Thanks Wes, Micah, your comments are very helpful.
Yibo
On 10/30/19 10:45 PM, Wes McKinney wrote:
> On Wed, Oct 30, 2019 at 9:32 AM Micah Kornfield <em...@gmail.com> wrote:
>>
>>>
>>>> - I see some SIMD optimizations in arrow go binding, such as vectored
>>> sum. [2]
>>>> But arrow cpp lib doesn't leverage SIMD. [3]
>>>> Why not optimize it in cpp lib so all languages can benefit?
>>> You're welcome to contribute such optimizations to the C++ library
>>
>>
>> Note that even though C++ doesn't use explicit SIMD intrinsics often times
>> the compiler will generate SIMD code because it can auto-vectorize the
>> code.
>
> Note it will likely be important to have explicit dynamic/runtime SIMD
> dispatching on certain hot paths as we build binaries that need to be
> able to run on both newer and older CPUs
>
>> On Wed, Oct 30, 2019 at 7:25 AM Wes McKinney <we...@gmail.com> wrote:
>>
>>> hi Yibo
>>>
>>> On Wed, Oct 30, 2019 at 2:16 AM Yibo Cai <yi...@arm.com> wrote:
>>>>
>>>> Hi,
>>>>
>>>> I'm new to Arrow. Would like to seek for help about some questions. Any
>>> comment is welcomed.
>>>>
>>>> - About source code tree, my understand is that "cpp" is the core arrow
>>> libraries, "c_glib, go, python, ..." are language bindings to ease
>>> integrating arrow into apps developed by that language. Is that correct?
>>>
>>> No.
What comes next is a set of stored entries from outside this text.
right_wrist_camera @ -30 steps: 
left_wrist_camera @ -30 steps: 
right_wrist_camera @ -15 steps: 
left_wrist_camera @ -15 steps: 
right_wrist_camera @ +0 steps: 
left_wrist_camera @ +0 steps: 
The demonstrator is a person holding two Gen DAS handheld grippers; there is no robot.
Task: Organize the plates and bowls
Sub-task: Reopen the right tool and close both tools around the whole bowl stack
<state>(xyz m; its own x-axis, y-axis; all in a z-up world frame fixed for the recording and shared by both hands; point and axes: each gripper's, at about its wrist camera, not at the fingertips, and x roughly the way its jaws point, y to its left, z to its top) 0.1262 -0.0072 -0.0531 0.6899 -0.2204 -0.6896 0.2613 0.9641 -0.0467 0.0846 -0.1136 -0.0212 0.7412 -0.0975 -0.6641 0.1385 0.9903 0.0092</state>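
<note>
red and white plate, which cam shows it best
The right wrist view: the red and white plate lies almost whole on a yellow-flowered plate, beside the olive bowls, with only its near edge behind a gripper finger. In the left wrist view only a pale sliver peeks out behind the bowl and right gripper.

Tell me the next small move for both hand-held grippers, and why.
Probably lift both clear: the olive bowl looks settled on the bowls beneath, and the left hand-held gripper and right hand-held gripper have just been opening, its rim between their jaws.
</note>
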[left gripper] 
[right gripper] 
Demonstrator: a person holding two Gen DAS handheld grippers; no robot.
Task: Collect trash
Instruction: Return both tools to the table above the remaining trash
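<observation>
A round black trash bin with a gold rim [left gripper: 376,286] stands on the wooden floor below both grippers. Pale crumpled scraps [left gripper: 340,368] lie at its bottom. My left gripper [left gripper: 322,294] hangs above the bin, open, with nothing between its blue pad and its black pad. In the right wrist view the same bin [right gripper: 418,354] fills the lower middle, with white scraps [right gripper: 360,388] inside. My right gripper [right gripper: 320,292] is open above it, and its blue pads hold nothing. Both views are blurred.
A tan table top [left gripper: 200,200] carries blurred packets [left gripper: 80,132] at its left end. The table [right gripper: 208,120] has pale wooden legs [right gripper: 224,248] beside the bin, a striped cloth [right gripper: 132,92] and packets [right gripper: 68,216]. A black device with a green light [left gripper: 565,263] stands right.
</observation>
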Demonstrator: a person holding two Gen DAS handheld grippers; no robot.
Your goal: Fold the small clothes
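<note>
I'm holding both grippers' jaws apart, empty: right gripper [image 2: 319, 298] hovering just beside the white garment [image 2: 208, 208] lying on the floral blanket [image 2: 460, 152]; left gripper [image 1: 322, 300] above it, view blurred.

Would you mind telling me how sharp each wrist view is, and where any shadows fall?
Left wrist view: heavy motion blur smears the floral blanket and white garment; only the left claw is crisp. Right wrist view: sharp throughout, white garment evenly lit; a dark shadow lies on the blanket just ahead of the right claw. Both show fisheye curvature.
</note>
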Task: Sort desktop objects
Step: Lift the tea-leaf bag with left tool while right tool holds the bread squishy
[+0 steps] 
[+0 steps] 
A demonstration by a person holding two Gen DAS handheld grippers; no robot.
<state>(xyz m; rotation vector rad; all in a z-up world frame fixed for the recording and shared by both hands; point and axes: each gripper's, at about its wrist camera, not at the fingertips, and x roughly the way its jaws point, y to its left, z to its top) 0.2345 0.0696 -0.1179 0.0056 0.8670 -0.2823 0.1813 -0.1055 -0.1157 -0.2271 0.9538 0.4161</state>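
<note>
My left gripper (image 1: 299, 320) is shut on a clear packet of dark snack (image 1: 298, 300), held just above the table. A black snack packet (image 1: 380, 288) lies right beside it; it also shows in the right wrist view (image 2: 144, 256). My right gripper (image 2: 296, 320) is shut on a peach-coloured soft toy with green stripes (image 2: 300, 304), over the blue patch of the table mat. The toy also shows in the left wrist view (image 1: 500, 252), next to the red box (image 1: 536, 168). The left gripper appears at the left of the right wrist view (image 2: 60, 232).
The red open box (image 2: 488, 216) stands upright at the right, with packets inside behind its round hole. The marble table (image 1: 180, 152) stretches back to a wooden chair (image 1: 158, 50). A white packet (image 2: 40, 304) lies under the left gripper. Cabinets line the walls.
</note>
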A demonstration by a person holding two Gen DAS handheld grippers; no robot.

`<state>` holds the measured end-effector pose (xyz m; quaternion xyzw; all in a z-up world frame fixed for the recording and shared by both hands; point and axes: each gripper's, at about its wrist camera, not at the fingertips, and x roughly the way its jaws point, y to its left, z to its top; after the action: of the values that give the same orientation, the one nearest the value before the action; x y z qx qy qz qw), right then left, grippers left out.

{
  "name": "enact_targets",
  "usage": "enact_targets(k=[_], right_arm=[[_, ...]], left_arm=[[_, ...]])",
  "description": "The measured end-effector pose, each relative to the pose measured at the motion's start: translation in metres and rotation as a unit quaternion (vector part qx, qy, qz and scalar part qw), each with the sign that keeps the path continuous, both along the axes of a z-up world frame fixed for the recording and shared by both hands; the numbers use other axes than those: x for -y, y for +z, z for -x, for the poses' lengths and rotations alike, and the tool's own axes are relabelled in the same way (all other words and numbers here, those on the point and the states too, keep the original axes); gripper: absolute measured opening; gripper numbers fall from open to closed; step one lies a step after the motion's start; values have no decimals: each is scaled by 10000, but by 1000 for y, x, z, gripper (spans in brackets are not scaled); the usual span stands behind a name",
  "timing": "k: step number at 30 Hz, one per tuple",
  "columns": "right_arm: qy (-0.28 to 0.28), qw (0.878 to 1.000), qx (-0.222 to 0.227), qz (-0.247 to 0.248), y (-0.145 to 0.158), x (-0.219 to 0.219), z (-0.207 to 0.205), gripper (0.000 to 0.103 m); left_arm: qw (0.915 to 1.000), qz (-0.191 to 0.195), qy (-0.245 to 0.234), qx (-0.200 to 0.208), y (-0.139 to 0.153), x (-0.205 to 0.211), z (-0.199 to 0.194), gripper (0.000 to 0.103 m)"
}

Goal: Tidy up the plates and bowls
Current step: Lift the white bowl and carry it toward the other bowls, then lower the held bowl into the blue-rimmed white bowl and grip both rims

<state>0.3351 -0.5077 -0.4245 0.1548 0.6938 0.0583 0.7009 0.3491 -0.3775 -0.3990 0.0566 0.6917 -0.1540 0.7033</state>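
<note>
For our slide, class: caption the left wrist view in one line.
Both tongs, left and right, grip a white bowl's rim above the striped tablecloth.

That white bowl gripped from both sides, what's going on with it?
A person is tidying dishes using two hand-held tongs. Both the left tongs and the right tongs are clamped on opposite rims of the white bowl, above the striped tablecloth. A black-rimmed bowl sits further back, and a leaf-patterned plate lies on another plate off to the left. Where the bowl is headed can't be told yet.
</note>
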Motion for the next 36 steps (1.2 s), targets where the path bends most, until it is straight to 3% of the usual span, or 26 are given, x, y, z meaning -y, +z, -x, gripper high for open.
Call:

We have 6 core implementations: C++, C#, Go, Java, JavaScript, and Rust
>>>
>>> * C/GLib, MATLAB, Python, R bind to C++
>>> * Ruby binds to GLib
>>>
>>>> - Arrow implements many data types and aggregation functions(sum, mean,
>>> ...). [1]
>>>> IMO, more functions and types should be supported, like min/max,
>>> vector/tensor operations, big number, etc. I'm not sure if this is in
>>> arrow's scope, or the apps using arrow should deal with it themselves.
>>>
>>> Our objective at least in the C++ library is to have a generally
>>> useful "standard library" that handles common application concerns.
>>> Whether or not something is thought to be in scope may vary on a case
>>> by case basis -- if you can't find a JIRA issue for something in
>>> particular, please go ahead and open one.
>>>
>>>> - I see some SIMD optimizations in arrow go binding, such as vectored
>>> sum. [2]
>>>> But arrow cpp lib doesn't leverage SIMD. [3]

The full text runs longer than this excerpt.